Chemists who don't (or don't yet) work in drug discovery often wonder just what sort of chemistry we do over here. There are a lot of jokes about methyl-ethyl-butyl-futile, which have a bit of an edge to them for people just coming out of a big-deal total synthesis group in academia. They wonder if they're really setting themselves up for a yawn-inducing lab career of Suzuki couplings and amide formation, gradually becoming leery of anything that takes more than three steps to make.
Well, now there's some hard data on that topic. The authors took the combined publication output from their company, Pfizer, and GSK, as published in the Journal of Medicinal Chemistry, Bioorganic Med Chem Letters and Bioorganic and Medicinal Chemistry, starting in 2008. And they analyzed this set for what kinds of reactions were used, how long the synthetic routes were, and what kinds of compounds were produced. Their motivation?

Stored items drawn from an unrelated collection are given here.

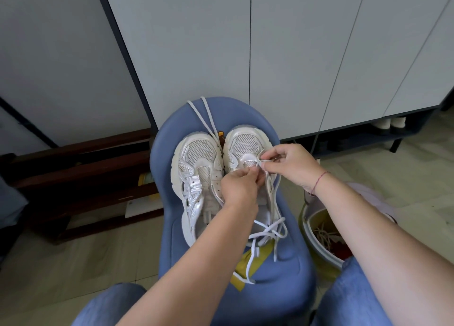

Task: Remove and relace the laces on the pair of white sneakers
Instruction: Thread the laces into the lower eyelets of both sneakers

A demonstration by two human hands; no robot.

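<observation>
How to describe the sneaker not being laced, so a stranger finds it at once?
On the blue chair before the grey cabinet lie two white sneakers. It is the left sneaker: its eyelets are empty; the right sneaker holds a lace.

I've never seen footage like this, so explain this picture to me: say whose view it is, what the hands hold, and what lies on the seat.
There is no machine here. One camera worn on a person's head looks down at their own bare arms. Two white-and-silver mesh sneakers stand on the blue padded stool. The left sneaker shows no lace, and a loose white lace lies beyond the toes. The left hand and right hand both pinch the flat white lace near the toe-end eyelets of the right sneaker. The rest of that lace trails in a tangle toward the person.
</observation>
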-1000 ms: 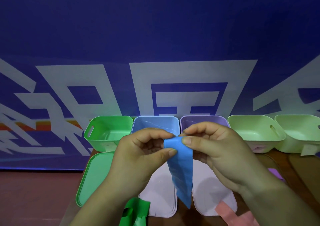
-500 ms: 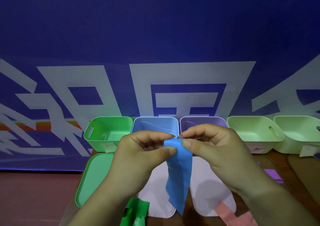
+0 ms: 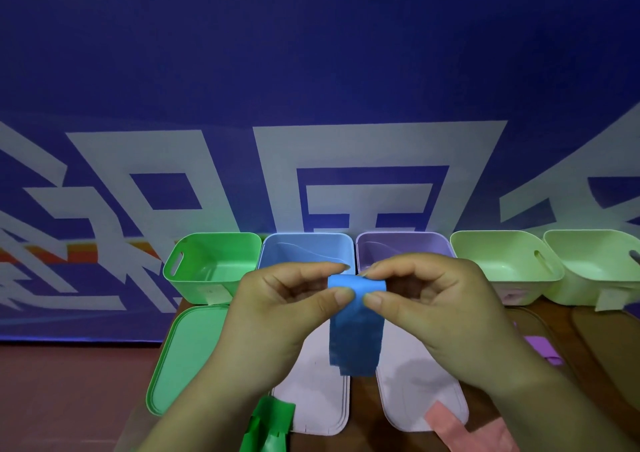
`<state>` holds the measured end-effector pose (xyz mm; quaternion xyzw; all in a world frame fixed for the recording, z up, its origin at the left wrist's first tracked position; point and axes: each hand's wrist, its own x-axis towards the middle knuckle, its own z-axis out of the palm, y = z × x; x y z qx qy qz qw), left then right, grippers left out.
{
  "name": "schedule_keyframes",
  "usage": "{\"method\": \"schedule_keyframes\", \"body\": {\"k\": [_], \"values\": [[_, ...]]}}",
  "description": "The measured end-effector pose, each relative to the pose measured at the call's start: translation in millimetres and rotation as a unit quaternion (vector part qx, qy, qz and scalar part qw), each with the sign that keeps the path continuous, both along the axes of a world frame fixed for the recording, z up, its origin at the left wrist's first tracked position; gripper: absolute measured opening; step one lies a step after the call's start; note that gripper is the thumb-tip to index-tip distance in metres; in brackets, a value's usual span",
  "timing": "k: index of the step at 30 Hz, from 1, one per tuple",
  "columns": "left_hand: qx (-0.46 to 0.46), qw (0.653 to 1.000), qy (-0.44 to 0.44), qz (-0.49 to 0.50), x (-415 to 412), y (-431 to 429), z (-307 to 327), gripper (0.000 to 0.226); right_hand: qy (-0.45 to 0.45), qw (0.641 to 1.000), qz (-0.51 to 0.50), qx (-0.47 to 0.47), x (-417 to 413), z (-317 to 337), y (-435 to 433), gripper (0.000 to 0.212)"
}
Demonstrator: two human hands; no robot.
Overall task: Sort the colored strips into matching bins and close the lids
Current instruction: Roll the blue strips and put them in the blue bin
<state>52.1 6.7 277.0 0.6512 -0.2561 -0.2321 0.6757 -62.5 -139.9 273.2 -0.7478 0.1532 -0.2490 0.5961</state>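
Green strip (image 3: 268, 427) cropped, lids (image 3: 318, 399) behind blue strip (image 3: 355, 333)

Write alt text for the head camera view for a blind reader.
Left hand and right hand pinch the top of a blue strip before a row of open bins: green bin, blue bin, purple bin, two pale green bins. Lids and a green strip, pink strip and purple strip lie on the table.

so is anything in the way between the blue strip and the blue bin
Nothing visible. The left hand and right hand pinch the blue strip right in front of the blue bin, which stands open.
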Motion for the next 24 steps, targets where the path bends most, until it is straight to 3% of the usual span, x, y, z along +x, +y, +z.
{"method": "schedule_keyframes", "body": {"k": [4, 16, 20, 24], "values": [[0.002, 0.999, -0.043, 0.012, -3.0, -2.0, -2.3, 0.028, -0.002, 1.0, -0.006, 0.015, 0.8, 2.7, -2.0, 0.023], [-0.025, 0.998, -0.062, 0.009, 1.0, -5.4, -14.9, 0.031, 0.027, 0.997, -0.009, 0.073, 6.5, -3.4, -5.0, 0.012], [-0.022, 0.998, -0.051, 0.009, 2.4, -4.8, -16.0, 0.029, 0.041, 0.992, -0.003, 0.123, 10.1, -6.3, -2.6, 0.016], [-0.022, 0.999, -0.017, 0.018, 5.0, -3.0, -17.2, 0.031, 0.043, 0.994, -0.002, 0.098, 12.3, -7.7, 0.0, 0.014]]}}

. . .discussions with other chemists have revealed that many of our drug discovery colleagues outside the synthetic community perceive our syntheses to consist of typically six steps, predominantly composed of amine deprotections to facilitate amide formation reactions and Suzuki couplings to produce biaryl derivatives. These “typical” syntheses invariably result in large, ﬂat, achiral derivatives destined for screening cascades. We believed these statements to be misconceptions, or at the very least exaggerations, but noted there was little if any hard evidence in the literature to support our case.
Six steps? You must really want those compounds, eh? At any rate, their data set ended up with about 7300 reactions and about 3600 compounds. And some clear trends showed up. For example, nearly half the reactions involved forming carbon-heteroatom bonds, with half of those (22% of the total) being acylations. mostly amide formation. But only about one tenth of the reactions were C-C bond-forming steps (40% of those were Suzuki-style couplings and 18% were Sonogoshira reactions). One-fifth were protecting group manipulations (almost entirely on COOH and amine groups), and eight per cent were heterocycle formation, and everything else was well down into the single digits.
There are some interesting trends in those other reactions, though. Reduction reactions are much more common than oxidations - the frequency of nitro-to-amine reductions is one factor behind that, followed by other groups down to amines (few of these are typically run in the other direction). Among those oxidations, alcohol-to-aldehyde is the favorite. Outside of changes in reduction state, alcohol-to-halide is the single most favorite functional group transformation, followed by acid to acid chloride, both of which make sense from their reactivity in later steps.
Overall, the single biggest reaction is. . .N-acylation to an amide. So that part of the stereotype is true. At the bottom of the list, with only one reaction apiece, were N-alkylation of an aniline, benzylic/allylic oxidation, and alkene oxidation. Sulfonation, nitration, and the Heck reaction were just barely represented as well.
Analyzing the compounds instead of the reactions, they found that 99% of the compounds contained at least one aromatic ring (with almost 40% showing an aryl-aryl linkage) and over half have an amide, which totals aren't going to do much to dispel the stereotypes, either. The most popular heteroaromatic ring is pyridine, followed by pyrimidine and then the most popular of the five-membered ones, pyrazole. 43% have an aliphatic amine, which I can well believe (in fact, I'm surprised that it's not even higher). Most of those are tertiary amines, and the most-represented of those are pyrrolidines, followed closely by piperazines.
In other functionality, about a third of the compounds have at least one fluorine atom in them, and 30% have an aryl chloride. In contrast to the amides, there are only about 10% of the compounds with sulfonamides. 35% have an aryl ether (mostly methoxy), 10% have an aliphatic alcohol (versus only 5% with a phenol). The least-represented functional groups (of the ones that show up at all!) are carbonate, sulfoxide, alkyl chloride, and aryl nitro, followed by amidines and thiols. There's not a single alkyl bromide or aliphatic nitro in the bunch.
The last part of the paper looks at synthetic complexity. About 3000 of the compounds were part of traceable synthetic schemes, and most of these were 3 and 4 steps long. (The distribution has a pretty long tail, though, going out past 10 steps). Molecular weights tend to peak at between 350 and 550, and clogP peaks at around 3.5 to 5. These all sound pretty plausible to me.
Now that we've got a reasonable med-chem snapshot, though, what does it tell us? I'm going to use a whole different post to go into that, but I think that my take-away was that, for the most part, we have a pretty accurate mental picture of the sorts of compounds we make. But is that a good picture, or not?